PROBLEM TO SOLVE:
Please take the lines from the one holding "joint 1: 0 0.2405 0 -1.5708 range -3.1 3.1" through the one holding "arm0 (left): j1" in the data below and copy them exactly.

Records from a data collection:
——————

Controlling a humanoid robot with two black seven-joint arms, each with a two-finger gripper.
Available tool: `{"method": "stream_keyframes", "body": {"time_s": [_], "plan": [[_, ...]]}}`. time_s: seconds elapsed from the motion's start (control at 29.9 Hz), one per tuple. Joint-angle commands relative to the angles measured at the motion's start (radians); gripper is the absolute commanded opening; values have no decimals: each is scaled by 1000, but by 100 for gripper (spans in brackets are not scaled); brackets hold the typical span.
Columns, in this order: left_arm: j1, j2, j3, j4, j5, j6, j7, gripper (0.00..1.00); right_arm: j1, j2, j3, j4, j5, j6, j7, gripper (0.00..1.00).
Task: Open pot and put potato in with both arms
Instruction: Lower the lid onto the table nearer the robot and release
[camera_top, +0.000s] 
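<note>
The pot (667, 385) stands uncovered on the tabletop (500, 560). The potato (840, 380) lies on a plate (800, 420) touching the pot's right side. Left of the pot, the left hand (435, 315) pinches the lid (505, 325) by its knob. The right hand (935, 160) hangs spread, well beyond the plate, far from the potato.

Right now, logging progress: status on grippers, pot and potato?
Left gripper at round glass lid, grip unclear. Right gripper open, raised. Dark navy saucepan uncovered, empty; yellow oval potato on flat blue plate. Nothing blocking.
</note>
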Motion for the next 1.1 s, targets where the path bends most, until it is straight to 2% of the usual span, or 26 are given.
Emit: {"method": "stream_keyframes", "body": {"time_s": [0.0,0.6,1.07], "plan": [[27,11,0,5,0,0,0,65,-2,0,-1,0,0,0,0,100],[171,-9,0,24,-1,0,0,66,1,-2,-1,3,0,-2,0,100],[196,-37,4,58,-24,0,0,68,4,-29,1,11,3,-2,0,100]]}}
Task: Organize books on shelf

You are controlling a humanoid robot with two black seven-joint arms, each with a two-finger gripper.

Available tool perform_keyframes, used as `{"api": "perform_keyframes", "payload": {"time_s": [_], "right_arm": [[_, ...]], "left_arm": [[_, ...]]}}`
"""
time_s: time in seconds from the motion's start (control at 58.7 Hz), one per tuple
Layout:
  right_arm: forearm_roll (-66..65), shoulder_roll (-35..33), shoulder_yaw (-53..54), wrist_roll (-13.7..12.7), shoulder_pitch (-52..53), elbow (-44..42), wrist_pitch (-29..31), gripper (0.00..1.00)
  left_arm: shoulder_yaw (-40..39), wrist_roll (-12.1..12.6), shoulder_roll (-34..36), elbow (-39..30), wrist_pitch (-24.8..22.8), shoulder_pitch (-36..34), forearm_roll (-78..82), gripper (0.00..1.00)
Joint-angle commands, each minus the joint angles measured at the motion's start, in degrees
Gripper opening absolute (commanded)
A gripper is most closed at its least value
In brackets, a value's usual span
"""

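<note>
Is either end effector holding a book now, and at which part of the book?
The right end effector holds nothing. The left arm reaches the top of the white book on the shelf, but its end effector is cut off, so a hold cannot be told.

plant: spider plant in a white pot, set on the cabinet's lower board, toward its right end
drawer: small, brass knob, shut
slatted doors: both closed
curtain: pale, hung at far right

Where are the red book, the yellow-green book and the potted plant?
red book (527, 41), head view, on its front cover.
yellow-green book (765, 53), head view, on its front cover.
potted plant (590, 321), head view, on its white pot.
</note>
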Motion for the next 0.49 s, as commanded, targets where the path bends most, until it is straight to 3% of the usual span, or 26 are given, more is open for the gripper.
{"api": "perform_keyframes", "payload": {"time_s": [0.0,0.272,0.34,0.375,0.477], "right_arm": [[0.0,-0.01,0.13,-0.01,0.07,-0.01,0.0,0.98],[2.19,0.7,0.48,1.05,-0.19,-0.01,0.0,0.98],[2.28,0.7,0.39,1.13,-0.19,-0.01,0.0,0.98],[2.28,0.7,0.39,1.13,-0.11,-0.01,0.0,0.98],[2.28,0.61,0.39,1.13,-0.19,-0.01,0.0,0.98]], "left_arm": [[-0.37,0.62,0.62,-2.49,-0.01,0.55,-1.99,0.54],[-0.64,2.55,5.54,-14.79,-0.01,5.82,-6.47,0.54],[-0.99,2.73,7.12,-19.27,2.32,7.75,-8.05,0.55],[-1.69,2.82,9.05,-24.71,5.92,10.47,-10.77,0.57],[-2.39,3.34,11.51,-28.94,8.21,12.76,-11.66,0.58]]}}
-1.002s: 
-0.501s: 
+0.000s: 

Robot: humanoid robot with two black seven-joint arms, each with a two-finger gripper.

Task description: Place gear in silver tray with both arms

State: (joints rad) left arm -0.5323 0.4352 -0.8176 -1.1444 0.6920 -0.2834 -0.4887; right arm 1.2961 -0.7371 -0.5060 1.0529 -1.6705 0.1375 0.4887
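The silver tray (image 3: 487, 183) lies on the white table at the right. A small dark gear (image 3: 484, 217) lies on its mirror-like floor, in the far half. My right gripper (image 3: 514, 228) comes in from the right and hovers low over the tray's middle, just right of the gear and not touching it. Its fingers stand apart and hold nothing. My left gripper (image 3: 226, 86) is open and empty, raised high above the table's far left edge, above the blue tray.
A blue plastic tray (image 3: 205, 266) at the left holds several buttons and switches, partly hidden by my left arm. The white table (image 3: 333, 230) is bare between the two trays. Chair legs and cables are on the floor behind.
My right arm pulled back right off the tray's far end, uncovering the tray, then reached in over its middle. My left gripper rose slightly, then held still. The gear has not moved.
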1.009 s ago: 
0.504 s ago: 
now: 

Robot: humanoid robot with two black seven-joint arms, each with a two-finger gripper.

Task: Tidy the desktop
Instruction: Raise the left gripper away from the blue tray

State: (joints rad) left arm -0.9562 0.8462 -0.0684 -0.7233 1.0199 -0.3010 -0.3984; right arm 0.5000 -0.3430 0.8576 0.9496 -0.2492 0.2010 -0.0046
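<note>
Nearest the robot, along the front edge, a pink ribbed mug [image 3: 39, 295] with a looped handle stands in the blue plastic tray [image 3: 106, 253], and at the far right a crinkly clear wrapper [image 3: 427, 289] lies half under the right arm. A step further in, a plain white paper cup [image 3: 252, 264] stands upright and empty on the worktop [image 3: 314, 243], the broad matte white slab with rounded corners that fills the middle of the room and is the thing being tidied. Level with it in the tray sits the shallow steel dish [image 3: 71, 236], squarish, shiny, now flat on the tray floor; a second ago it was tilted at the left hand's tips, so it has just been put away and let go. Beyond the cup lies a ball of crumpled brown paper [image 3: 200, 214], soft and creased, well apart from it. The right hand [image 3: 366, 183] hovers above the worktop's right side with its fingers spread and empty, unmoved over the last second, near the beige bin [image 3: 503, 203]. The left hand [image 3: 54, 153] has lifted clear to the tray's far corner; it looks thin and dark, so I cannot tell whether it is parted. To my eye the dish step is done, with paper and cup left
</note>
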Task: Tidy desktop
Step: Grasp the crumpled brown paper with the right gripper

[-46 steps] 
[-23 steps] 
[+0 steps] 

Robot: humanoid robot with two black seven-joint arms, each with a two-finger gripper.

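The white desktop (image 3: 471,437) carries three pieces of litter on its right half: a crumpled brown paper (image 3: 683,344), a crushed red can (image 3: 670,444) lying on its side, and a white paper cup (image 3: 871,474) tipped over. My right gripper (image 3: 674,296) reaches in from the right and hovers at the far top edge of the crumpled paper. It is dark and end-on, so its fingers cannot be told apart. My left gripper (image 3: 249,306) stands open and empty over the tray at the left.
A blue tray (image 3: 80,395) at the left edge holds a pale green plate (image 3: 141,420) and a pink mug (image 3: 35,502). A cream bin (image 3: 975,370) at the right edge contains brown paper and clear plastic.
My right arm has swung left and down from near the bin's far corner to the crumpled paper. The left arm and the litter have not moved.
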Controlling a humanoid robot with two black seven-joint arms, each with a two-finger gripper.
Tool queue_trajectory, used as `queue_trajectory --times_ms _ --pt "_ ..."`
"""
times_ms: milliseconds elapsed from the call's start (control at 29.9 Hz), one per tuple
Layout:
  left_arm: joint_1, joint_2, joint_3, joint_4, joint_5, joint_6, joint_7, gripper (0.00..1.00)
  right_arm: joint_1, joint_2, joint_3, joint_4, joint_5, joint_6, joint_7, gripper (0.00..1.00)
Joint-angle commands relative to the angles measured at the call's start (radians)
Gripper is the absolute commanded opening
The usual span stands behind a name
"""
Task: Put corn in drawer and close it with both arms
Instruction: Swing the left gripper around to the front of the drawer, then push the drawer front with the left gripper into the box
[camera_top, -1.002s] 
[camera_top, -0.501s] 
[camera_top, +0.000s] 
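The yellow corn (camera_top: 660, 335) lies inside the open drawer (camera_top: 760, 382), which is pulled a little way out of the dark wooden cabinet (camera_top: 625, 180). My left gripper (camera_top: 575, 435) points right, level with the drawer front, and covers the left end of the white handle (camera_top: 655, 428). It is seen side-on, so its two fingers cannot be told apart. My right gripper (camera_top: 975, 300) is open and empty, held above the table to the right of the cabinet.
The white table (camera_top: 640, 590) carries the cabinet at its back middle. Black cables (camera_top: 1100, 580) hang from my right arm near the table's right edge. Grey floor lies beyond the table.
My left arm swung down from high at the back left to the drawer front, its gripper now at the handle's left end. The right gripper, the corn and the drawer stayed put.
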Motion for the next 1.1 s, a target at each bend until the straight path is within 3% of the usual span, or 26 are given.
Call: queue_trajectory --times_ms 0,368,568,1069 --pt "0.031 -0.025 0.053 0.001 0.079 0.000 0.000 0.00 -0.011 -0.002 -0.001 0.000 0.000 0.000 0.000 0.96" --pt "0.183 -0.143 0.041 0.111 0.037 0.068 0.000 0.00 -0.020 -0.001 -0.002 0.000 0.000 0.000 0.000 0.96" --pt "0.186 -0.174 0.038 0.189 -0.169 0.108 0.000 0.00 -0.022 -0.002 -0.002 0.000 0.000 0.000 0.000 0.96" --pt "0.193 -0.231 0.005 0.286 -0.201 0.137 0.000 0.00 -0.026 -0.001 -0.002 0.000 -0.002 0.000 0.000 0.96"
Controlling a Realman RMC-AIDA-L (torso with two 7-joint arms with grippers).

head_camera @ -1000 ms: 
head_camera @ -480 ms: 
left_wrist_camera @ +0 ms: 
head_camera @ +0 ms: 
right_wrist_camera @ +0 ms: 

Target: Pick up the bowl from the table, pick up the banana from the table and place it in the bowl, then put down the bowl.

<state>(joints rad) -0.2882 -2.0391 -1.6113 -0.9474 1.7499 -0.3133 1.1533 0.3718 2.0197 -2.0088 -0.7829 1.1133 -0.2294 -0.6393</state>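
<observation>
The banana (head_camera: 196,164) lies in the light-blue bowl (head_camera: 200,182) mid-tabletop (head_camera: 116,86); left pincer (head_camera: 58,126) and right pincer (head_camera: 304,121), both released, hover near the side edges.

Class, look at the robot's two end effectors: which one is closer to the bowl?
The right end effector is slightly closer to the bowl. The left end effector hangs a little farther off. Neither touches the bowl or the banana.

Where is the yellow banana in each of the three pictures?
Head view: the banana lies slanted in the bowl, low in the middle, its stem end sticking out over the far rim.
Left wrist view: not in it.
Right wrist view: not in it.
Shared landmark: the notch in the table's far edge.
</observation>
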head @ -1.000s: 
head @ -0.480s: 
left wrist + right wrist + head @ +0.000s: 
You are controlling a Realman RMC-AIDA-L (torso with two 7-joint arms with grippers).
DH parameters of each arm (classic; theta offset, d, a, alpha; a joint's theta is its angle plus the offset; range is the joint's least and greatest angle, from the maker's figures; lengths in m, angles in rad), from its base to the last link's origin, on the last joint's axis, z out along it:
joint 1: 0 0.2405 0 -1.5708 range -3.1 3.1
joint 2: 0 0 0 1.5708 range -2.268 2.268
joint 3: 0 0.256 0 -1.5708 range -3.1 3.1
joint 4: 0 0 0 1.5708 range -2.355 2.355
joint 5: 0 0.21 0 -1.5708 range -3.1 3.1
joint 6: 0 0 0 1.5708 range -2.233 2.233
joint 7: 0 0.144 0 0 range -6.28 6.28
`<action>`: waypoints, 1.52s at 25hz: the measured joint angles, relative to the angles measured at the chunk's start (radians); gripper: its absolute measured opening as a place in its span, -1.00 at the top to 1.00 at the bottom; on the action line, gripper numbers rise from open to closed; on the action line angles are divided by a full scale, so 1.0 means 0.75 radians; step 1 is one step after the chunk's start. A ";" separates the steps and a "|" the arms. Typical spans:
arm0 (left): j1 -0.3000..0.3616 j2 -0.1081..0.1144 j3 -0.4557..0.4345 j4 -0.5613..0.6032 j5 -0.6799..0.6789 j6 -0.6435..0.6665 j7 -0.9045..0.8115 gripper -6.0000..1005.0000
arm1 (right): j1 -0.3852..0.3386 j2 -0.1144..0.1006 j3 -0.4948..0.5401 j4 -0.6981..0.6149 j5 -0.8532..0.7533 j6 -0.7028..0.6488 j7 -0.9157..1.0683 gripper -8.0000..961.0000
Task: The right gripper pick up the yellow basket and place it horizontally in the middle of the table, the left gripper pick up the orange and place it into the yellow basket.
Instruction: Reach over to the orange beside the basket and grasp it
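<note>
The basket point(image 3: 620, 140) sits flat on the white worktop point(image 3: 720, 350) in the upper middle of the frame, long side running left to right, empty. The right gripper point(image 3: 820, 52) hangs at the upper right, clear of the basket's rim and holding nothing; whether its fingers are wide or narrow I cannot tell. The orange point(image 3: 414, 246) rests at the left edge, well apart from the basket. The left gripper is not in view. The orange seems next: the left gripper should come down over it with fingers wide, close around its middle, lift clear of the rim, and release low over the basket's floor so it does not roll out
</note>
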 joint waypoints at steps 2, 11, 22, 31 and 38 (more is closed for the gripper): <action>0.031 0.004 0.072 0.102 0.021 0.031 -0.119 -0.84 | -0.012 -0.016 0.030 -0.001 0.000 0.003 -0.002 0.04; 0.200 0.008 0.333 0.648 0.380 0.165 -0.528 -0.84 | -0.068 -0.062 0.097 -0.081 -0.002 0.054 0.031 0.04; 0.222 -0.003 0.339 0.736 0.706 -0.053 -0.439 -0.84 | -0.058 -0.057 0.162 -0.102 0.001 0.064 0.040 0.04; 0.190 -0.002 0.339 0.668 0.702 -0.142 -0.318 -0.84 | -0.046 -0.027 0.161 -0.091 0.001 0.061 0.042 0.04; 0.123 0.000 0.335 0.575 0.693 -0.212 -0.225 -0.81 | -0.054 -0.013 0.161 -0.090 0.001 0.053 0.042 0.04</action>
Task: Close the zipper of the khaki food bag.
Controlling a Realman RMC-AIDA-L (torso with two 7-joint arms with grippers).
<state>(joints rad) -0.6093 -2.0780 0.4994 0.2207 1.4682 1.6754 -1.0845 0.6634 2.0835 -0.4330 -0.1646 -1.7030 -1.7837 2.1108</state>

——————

RESPONSE BELOW:
joint 1: 0 0.2405 0 -1.5708 range -3.1 3.1
joint 2: 0 0 0 1.5708 range -2.268 2.268
joint 3: 0 0.256 0 -1.5708 range -3.1 3.1
joint 4: 0 0 0 1.5708 range -2.355 2.355
joint 5: 0 0.21 0 -1.5708 range -3.1 3.1
joint 6: 0 0 0 1.5708 range -2.233 2.233
joint 7: 0 0.144 0 0 range -6.28 6.28
`<action>`: waypoints, 1.52s at 25hz: the measured joint angles, relative to the angles measured at the chunk's start (radians); gripper: its absolute measured opening as a place in its span, -1.00 at the top to 1.00 at the bottom; on the action line, gripper numbers rise from open to closed; on the action line angles are divided by a full scale, so 1.0 means 0.75 radians; step 1 is one step after the chunk's start. A ";" separates the steps and a "|" the arms. Typical spans:
arm0 (left): j1 -0.3000..0.3616 j2 -0.1081..0.1144 j3 -0.4557..0.4345 j4 -0.5613..0.6032 j5 -0.6799..0.6789 j6 -0.6435..0.6665 j7 -0.9045..0.8115 gripper -6.0000..1005.0000

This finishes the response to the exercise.